The dotted lines in this plot represent the spectrum if there were no delta-function potentials (displaced in energy by \(\alpha / a\) for clarity). Notice how the introduction of the delta-functions opens up gaps in this energy spectrum, so that there are some energies that are inaccessible. The gaps actually open up when \(\lvert f(E)\rvert \geq 1\) since there is no solution to our equation there. This energy gap for small \(\alpha\) just goes like \(\alpha/a\), vanishing as we’d expect when \(\alpha = 0\).

Notice that in this energy spectrum, we see that if \(q \rightarrow -q\) we get the same energy.
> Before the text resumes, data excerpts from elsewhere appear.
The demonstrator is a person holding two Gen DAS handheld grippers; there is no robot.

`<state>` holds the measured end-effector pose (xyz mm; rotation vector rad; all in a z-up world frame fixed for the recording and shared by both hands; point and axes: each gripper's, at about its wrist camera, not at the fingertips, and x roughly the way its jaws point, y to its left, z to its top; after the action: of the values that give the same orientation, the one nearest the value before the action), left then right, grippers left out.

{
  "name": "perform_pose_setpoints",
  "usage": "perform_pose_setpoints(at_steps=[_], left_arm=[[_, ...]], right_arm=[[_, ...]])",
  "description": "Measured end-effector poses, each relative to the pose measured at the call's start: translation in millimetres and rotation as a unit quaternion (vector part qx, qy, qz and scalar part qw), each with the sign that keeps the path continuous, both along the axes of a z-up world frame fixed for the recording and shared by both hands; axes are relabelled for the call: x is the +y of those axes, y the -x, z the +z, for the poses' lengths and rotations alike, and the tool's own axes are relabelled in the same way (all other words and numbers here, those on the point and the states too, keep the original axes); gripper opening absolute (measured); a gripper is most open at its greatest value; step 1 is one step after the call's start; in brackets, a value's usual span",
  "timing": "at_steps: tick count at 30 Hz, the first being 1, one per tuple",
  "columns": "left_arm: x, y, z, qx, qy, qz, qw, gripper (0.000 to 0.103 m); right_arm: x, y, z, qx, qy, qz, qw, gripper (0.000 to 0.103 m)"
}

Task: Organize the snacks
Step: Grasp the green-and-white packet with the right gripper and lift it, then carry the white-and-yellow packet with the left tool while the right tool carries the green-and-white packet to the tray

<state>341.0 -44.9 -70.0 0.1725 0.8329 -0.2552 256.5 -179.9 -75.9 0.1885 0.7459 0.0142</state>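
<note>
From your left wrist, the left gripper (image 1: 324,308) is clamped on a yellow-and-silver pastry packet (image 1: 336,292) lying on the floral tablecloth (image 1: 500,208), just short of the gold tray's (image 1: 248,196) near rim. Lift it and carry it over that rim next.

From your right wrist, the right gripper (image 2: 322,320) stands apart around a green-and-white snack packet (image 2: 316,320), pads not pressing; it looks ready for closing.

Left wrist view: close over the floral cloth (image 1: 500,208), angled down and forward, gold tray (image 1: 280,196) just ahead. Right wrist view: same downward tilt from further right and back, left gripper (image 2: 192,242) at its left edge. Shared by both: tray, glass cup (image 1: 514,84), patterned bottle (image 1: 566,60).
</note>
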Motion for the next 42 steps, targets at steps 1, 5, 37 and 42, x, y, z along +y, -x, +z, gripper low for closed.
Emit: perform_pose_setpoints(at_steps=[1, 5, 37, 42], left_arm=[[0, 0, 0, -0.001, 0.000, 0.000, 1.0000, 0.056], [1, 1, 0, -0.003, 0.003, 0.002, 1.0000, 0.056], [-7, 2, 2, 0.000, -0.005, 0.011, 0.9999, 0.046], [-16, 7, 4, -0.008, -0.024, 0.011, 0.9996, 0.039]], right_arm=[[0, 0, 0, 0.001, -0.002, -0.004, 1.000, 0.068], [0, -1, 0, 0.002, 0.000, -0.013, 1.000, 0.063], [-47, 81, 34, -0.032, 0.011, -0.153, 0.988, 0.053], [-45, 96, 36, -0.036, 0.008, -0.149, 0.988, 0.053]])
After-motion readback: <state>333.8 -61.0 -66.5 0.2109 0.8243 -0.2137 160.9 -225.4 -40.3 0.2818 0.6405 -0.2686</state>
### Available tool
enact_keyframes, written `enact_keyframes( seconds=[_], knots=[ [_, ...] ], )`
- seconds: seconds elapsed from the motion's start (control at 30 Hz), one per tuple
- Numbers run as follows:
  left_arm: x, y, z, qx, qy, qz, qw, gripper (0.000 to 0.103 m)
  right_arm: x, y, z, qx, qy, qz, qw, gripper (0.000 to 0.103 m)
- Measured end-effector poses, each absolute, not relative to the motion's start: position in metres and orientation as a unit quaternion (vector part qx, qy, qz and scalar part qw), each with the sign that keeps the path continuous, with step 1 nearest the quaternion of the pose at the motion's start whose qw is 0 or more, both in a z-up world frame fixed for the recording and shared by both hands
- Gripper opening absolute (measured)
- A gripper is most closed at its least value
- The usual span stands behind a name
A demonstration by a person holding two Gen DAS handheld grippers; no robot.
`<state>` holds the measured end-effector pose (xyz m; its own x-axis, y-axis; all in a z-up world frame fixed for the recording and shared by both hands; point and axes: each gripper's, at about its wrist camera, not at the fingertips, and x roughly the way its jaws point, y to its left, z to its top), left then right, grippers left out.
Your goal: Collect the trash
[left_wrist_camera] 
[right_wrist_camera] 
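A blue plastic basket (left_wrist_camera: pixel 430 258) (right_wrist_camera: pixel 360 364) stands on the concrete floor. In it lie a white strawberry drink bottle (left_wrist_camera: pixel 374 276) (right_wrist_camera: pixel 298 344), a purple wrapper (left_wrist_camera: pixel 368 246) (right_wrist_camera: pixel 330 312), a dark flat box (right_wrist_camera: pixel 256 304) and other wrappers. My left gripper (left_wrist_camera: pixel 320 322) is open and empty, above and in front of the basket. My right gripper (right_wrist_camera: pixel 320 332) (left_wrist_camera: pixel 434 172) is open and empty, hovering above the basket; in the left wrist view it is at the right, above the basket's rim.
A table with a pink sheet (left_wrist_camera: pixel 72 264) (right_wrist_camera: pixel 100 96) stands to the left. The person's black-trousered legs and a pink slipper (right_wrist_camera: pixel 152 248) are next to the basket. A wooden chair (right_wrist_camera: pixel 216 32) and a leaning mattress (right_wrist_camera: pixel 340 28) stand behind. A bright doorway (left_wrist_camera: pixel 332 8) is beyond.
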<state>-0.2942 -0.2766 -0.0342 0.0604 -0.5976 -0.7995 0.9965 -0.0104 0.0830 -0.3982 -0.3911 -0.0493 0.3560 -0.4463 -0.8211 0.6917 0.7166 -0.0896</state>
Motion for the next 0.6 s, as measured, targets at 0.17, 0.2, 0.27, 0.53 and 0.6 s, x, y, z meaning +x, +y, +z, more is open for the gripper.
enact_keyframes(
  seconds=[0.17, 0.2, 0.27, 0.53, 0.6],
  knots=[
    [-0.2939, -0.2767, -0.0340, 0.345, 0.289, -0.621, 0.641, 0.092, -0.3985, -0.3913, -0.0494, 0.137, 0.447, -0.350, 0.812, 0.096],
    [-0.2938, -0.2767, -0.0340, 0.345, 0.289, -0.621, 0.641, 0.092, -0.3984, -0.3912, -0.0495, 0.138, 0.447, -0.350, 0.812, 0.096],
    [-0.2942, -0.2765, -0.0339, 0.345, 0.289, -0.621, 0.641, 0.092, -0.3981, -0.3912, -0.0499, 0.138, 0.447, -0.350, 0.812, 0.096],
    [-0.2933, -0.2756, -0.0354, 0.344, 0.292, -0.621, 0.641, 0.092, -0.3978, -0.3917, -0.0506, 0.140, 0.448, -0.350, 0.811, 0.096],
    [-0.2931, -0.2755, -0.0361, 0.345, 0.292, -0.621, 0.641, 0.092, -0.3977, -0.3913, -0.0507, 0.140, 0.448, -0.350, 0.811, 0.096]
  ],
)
Additionally, if the energy ever goes negative the solutions turn from plane waves \(e^{\pm i k (x-na)}\) into functions localized around the delta functions \(e^{\pm\kappa(x-na)}\). In fact, the wave functions look like this for a \(q=0\) state:

Negative energy localized states in delta-function lattice with alpha less than 0.

These only appear when \(\alpha \lt 0\), and are related to the fact that the delta-function potential has a bound state. Additionally, only one band can ever have this state. This is due to the fact that the oscillatory sine and cosine change to their non-oscillatory hyperbolic counterparts. However, these states in the delta-function lattice are spread out throughout the crystal, and can not be said to be “localized” to a specific site — they still all have a definite quasi-momentum.

As with other single particle problems, upon considering the many particle picture, these energy bands get filled up to a set energy level (if we are considering fermions).

  1. This is problem 2.53 in Exploring Quantum Mechanics by Galitski, Karnakov, Kogan, and Galitski.